Tomorrow is my last day at Brightwood Vineyard and Farm as an intern. Once evening arrives and my car is packed, I'll be driving to Washington D.C., where I'm attending the American Public Health Association conference next week. After that, I'll indulge in visiting friends on the East Coast, and then head back to Indiana for the holidays.
The end of an adventure is always bittersweet. I've enjoyed this year so much. Susan and Dean have been unstintingly gracious and kind, Autumn and Brian have been amazing co-workers and friends, and I've learned an incredible amount about farming, food, and myself. (Sorry, I know that's cheesy. But true.)
This experience hasn't been without its hardships, though. For one thing, I've had to cope with being the most ignorant person on the crew. When I got here, I didn't know a damn thing about gardening, farming, or agriculture. It's never easy for me to admit to myself that I don't know what I'm doing - is it easy for anyone, I wonder? - but I chugged along, and improved steadily. Whatever farm I find myself on in the future, at least I won't feel quite so stupid and ill-prepared.
More notably, I've had three deaths in my family since this time last year. I've had to deal with my own personal demons on that score, on top of the ever-present cloud of my own curious insecurities. (One memorable day comes to mind, when I was harvesting by myself and sobbed nonstop for an entire two hours, blowing my nose on my shirt as the goat bucks looked on with a nonchalant curiosity tinged with wondering when I would get around to feeding them.) Something I didn't expect, however, was that being on a farm would help me cope with losing some of the people dearest to me. I wrote an entry about it at the time, but since then I've taken part in the circle of farm life myself, killing and eviscerating chickens on my own.
That's perhaps one of the best parts of being on a farm for an entire season - being witness to the cycles that occur here over time, from washing chicken eggs to processing old layers, from watching baby animals grow up to picking up lamb meat from the butcher. Experiencing closely the progression of seasons, the change in the grasses and depth of the river, the temperature and humidity at night as I laid in my tent. And there's something weirdly symbolic, too, about ripping out tomato plants that you planted yourself and harvested for weeks on end while your skin burned and your hands turned green. I wish I could watch over the next few years and experience the even wider circles that I have sensed, but have yet to see.
I have the feeling that certain thoughts and opinions and ideas have solidified within me this year that I'm only now beginning to understand. One of them caught me completely by surprise this afternoon, when I was doing some last-minute errands. Being woefully unprepared in the sartorial department for this conference next week (Business casual? Puh-lease.), I've been stalking the racks at Goodwill for the last several weekends and have managed to accumulate a few outfits that at the very least don't sport the remnants of chicken poop. But even if I could buy tights second hand, I wouldn't. So today I ran to Target for that purpose.
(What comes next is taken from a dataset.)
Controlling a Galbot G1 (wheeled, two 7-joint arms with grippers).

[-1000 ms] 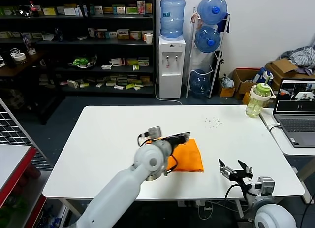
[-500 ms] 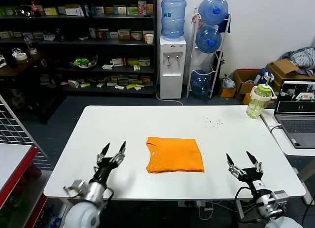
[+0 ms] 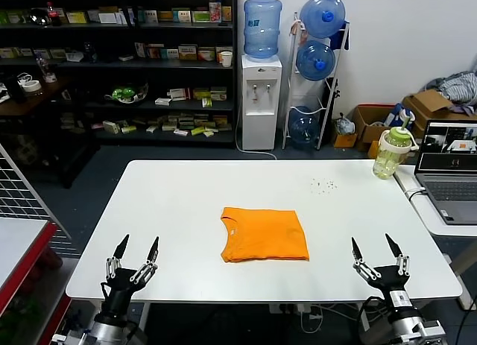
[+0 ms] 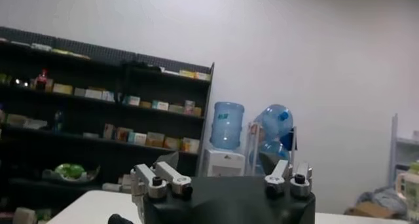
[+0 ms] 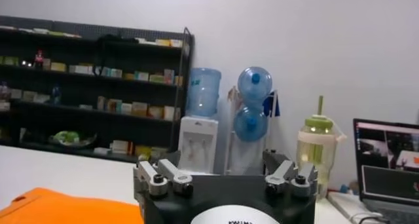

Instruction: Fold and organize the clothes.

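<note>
The clothes are one orange T-shirt, folded into a flat rectangle in the middle of the white table. Nothing touches it. My left gripper stands at the table's near left edge, fingers up and spread open, well apart from the shirt. My right gripper stands the same way at the near right edge, open and empty. In the right wrist view the shirt lies low beside the right gripper. The left wrist view shows the left gripper open against the room, and no shirt.
A green drink bottle and an open laptop stand at the table's far right. Behind the table are a water dispenser, a rack of blue bottles and dark shelves. A red-edged wire rack stands at the left.
My left arm has drawn back from over the shirt to the table's near left edge and opened. The right gripper has shifted slightly toward the near edge. The shirt lies uncovered.
</note>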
I was, to put it mildly, pretty uncomfortable. As I walked along the rows of cosmetic supplies and clothes and DVDs, I realized how completely incompatible shopping at a Target has been with my lifestyle this year. The whole idea behind farming is to produce something that you and your neighbors can use. The whole idea when you go to Target is to indulge in orgasmic consumerism. Being there made me realize how important reusing and recycling has become to me - not just when it comes to making compost out of vegetable waste, but in my choices as a consumer. And when I was done, I felt none of the temporary satisfaction that making a purchase once gave me. I was just glad to get out of the parking lot.
Perhaps even more surprising to me has been the realization that I could see myself farming one day. When I began this internship, that was the furthest thing from my mind. I saw working on a farm purely as a learning experience, a sort of hands-on aspect of my upcoming graduate studies, and a way to learn the issues facing today's small family farm. That still holds true, but now I ask myself questions like, "How would I do this if it were my farm?" It doesn't seem outside the realm of possibility, at any rate.
The truth is, working on this farm feeds my soul. I'm even tempted to say that it has given me a sense of spirituality that I've never felt before. I don't know what it is - the smell of soil, feeling the sun on the back of my neck, the heft of a shovel - but I've never felt more alive, or more at peace.
There will things I won't miss, I guess. It will be nice to finally be able to sleep in as late as I please. I can't wait to wear clothes that don't have stains from five different kinds of animal poop. It will be an absolute pleasure not to shake out my jeans in the morning and watch five stink bugs fall out. I'm practically panting in anticipation of the day when I look outside at the terrible weather, and know that I don't have to go work in it. I'm looking forward to seeing my family and friends, to using a shower that doesn't flood and lightly electrocute me when I touch the handle, to doing nothing but read bad fantasy novels for four consecutive days.
But, man. I sure am going to miss this farm.